THE PROBLEM
There are pictures in the records below; leave them out and set down exactly the lines from the one holding "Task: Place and" through the one holding "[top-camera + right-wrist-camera".

- - - - - - -

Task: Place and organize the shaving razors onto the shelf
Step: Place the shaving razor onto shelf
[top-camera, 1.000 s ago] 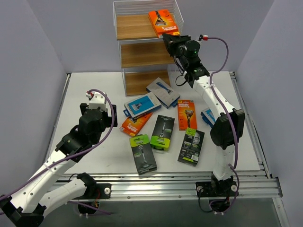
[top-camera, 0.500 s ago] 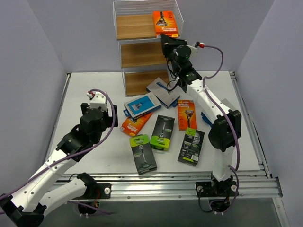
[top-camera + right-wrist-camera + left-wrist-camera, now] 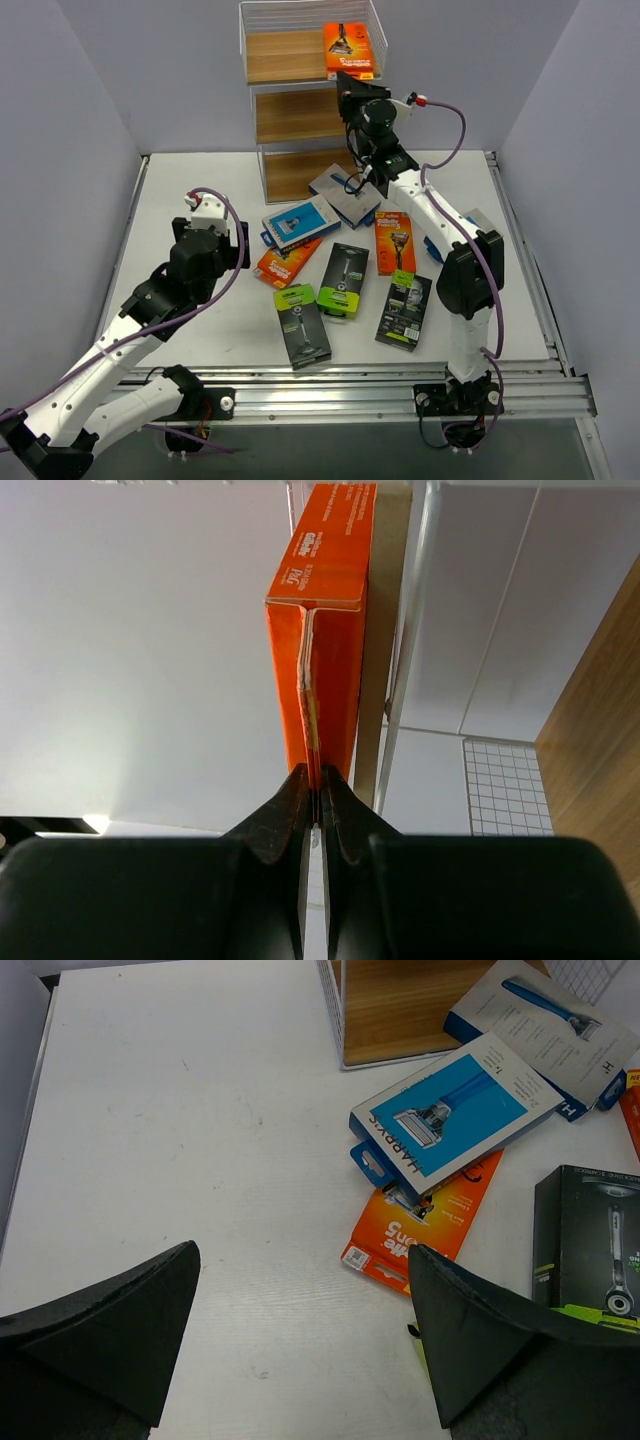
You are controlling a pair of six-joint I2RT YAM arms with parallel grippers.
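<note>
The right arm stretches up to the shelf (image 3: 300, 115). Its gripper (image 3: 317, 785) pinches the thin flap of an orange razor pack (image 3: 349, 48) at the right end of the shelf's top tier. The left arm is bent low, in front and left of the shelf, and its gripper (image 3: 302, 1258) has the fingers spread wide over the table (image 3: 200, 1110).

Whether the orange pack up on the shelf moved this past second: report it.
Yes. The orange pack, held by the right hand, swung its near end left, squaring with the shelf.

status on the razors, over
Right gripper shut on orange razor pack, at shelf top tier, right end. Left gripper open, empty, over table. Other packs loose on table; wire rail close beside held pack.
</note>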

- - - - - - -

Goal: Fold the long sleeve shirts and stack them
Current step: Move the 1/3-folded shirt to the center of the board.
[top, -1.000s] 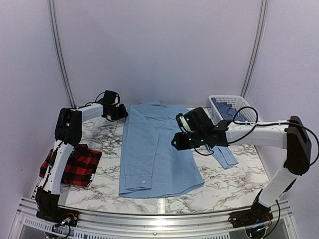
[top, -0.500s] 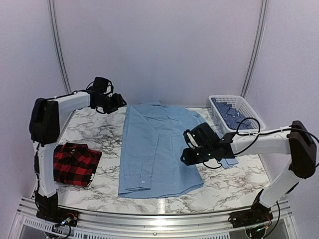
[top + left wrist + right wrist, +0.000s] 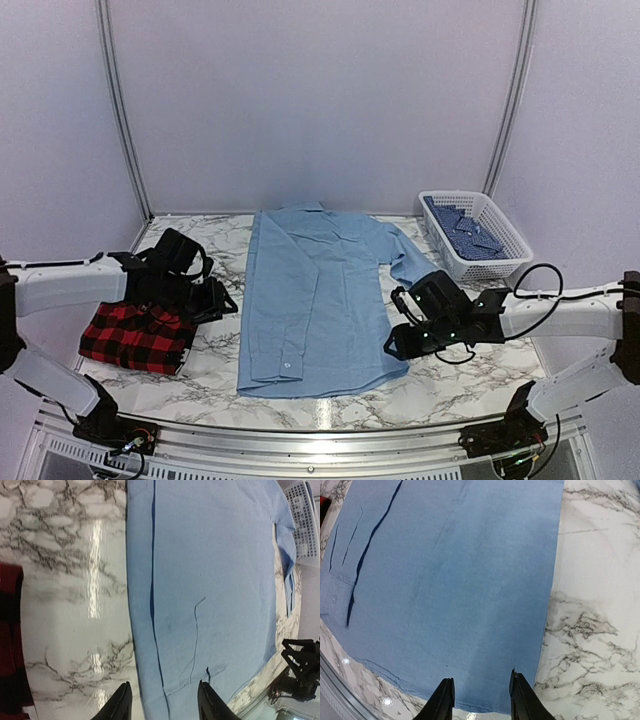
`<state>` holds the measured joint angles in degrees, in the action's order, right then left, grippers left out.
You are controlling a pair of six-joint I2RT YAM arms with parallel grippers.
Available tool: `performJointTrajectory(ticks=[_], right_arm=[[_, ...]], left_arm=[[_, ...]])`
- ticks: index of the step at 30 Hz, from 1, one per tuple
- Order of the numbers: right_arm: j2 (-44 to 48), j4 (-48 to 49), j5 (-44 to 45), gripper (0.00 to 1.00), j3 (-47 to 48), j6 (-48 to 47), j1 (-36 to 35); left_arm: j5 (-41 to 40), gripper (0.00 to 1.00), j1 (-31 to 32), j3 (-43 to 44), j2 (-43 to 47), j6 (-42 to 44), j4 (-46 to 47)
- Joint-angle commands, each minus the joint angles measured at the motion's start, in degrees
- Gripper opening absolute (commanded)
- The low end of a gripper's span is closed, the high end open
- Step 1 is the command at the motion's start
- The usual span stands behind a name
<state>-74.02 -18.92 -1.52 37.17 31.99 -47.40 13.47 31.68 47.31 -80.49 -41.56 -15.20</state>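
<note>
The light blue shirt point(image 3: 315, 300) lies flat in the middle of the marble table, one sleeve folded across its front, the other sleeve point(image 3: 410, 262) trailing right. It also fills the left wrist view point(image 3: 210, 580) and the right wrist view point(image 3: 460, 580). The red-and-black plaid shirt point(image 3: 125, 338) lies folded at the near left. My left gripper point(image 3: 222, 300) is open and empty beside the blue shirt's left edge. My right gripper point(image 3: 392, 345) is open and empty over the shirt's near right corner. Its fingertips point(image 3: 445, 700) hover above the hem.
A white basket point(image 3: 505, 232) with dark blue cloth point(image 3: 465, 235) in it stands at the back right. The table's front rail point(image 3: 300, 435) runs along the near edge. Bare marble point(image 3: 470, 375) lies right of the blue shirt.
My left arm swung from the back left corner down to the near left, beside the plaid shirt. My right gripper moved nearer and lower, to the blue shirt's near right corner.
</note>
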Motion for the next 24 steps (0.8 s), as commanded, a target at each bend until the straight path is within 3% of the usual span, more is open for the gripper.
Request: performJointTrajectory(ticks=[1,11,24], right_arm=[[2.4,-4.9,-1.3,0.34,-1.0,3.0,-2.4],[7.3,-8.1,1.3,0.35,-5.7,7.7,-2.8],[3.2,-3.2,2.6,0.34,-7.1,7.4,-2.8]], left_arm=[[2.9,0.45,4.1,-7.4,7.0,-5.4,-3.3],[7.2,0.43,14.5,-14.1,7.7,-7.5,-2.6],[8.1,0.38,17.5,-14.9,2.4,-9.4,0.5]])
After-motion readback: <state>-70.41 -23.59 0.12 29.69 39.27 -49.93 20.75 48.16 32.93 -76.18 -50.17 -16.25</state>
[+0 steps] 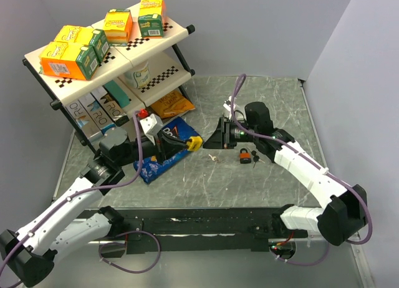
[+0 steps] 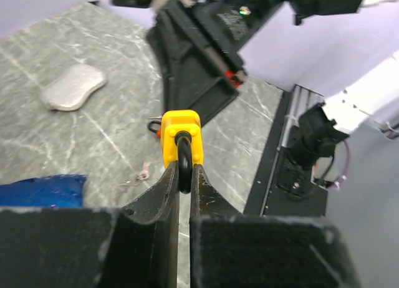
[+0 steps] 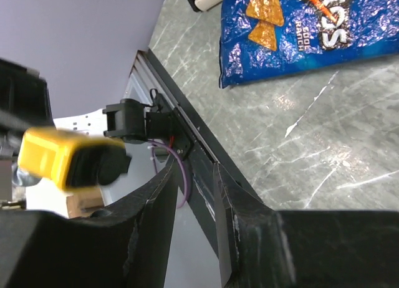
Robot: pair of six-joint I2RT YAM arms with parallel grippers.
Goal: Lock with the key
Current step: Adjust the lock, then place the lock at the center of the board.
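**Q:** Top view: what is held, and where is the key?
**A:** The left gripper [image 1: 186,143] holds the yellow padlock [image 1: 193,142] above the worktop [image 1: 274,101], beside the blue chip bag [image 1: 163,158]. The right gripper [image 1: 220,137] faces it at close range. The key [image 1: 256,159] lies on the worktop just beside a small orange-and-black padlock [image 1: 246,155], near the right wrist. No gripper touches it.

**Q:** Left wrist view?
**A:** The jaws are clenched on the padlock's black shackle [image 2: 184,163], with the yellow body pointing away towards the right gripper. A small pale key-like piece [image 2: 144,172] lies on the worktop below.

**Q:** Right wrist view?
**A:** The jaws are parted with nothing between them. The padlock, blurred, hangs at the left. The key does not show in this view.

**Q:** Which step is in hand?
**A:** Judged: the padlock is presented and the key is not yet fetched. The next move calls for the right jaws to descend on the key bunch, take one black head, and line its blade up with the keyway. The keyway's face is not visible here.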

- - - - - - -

TASK RESPONSE
Task: Place and organize the shaving razors onto the shelf
Step: Place the shaving razor onto shelf
[top-camera, 1.000 s ago] 
[top-camera, 0.500 s ago] 
[top-camera + right-wrist-camera + left-wrist-camera, now] 

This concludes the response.